The plant did not require a complete pump package—it needed to mitigate the issues was a coupling and revised maintenance procedures.
The case study identified $4 million in lost revenue in addition to the $672,000 in maintenance costs over the life of the pump.
Had the plant moved forward with the purchase of a duplicate package of the system, it would have failed prematurely. The outcome would not have been pleasant for either the end user or the OEM. The end user learned a valuable lesson from this study and has since implemented procedures to determine the appropriate course of action prior to moving forward with equipment purchases.
Takeaways to Implement for Existing Equipment Purchase
- Work as a team.
- Find any reliability issue.
- Partner with a trusted advisor/third-party to assist in the process.
- Understand all the issues and concerns from each team member.
- Perform a failure analysis, why did the component(s) fail? Is it an operational, design, maintenance or installation issue?
- Based off RCFA, findings determine corrective action.
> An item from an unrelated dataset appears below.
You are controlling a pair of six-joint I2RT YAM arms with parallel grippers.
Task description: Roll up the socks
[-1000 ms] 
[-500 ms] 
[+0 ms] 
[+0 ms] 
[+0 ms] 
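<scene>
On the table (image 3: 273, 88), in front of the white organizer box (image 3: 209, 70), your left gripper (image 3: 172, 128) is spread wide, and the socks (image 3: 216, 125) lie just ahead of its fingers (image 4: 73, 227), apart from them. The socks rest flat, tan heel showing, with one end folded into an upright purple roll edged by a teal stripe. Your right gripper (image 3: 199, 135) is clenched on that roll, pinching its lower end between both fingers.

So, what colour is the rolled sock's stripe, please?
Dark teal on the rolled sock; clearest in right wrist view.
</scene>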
- Develop financial justification based on maintenance records and cost of downtime. The system may require an upgrade, so financial justification will support your request.
With the stated information in hand, you can now develop a purchasing checklist containing the information to be submitted to the purchasing agent (who has been participating in the process as part of the team).
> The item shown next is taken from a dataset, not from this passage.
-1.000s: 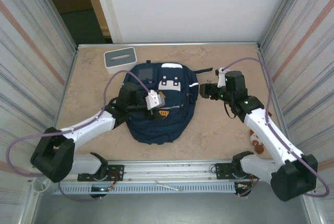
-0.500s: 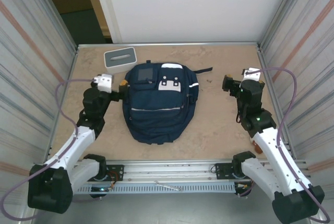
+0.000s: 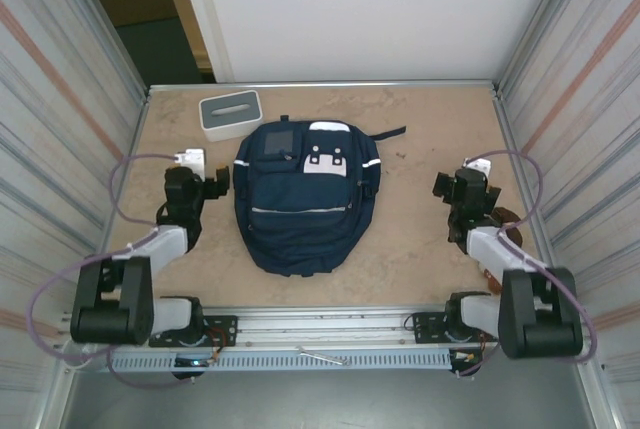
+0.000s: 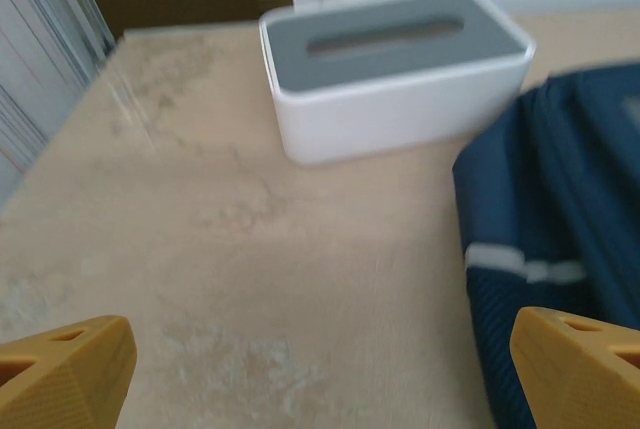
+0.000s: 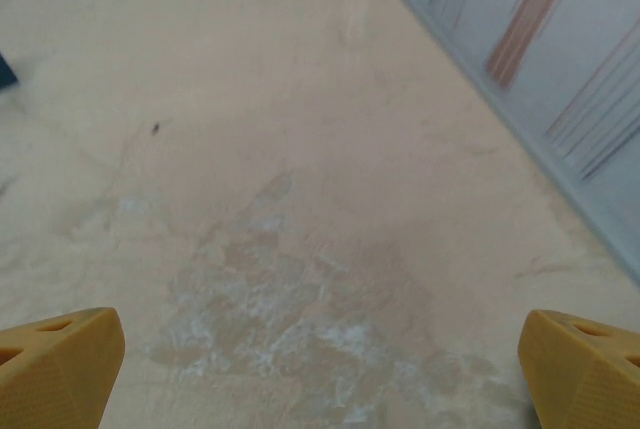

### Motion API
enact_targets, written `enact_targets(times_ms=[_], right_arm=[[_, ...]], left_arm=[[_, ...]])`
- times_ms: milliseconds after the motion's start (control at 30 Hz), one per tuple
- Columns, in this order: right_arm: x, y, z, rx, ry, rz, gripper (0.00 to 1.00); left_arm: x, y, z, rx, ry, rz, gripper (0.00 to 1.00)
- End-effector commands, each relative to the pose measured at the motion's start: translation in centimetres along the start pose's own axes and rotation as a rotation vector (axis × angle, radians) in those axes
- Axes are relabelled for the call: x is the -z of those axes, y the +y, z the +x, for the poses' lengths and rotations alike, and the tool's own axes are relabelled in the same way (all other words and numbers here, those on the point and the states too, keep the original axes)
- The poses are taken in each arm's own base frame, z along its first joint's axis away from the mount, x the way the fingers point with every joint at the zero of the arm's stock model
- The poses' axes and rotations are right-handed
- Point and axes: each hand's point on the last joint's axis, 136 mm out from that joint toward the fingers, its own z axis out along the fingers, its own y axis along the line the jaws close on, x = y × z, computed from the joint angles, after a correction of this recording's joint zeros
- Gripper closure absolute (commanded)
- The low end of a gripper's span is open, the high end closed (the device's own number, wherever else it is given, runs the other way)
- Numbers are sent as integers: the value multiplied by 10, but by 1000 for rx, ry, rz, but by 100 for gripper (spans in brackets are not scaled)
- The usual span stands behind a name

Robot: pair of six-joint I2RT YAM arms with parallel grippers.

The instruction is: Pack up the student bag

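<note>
Black-and-white arms, purple cables

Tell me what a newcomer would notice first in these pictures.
The big navy student bag lies flat in the middle of the table, white stripes and patches facing up. A grey-and-white box sits near its far left corner. The left gripper and right gripper flank it, both open and empty.
</note>
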Motion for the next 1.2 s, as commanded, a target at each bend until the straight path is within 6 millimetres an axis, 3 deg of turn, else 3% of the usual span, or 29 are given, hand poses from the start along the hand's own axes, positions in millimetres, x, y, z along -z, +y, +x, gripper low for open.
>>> enact_targets(times_ms=[0,133,267,333,367,467,1167], right_arm=[[-9,19,-18,-19,-128,-108,1],[-11,35,-21,11,-148,-189,1],[-11,36,-14,-23,-214,-262,1],[-21,35,-4,-51,-221,-282,1],[-26,36,-8,-55,-239,-290,1],[-44,45,-4,-14,-82,-278,1],[-41,51,-3,11,-90,-291,1]], left_arm=[[-10,-1,3,12,-22,3,3],[-19,-7,22,9,-45,35,3],[-21,-8,24,5,-29,37,2],[-23,-10,20,-2,-41,47,2],[-25,-10,21,-3,-14,51,2],[-26,-10,22,-2,-12,51,1],[-25,-11,22,-4,-13,56,1]])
At this point, the checklist has been simplified, making it easier for the purchasing agent to do their job.
The team members have identified and agreed on the correct component, prepared financial justification and arrived at estimated pricing.
Back to the question of price, quality and service—is it really possible that users can get all three? Thankfully, the answer is a resounding yes!
Purchasing pumping systems and components is a process that requires teamwork, by following the steps as identified in this article along with the simplified checklist, users should be able to get a quality product at a competitive price along with the necessary service before, during and after the sale.
Is there a reliability issue? Form a team, then:
a. ask the right questions
b. identify the root cause
c. specify the correct component
d. develop a financial justification
Prepare items to be included on the purchasing checklist
Present the proposal to purchasing
Support purchasing with additional data/input as necessary
“Quality is remembered long after the price is forgotten.” —Ed Sabol
Or as we have now determined: quality, service (before, during and after the sale) and reliability are long remembered after the price is forgotten.
The lowest cost of a pump system or component should not be the primary objective in the purchasing process.
The focus should be on identifying and procuring the correct component to achieve maximum reliability.
Using the strategy and steps outlined in this article can be the most effective method for users who are seeking to achieve this goal.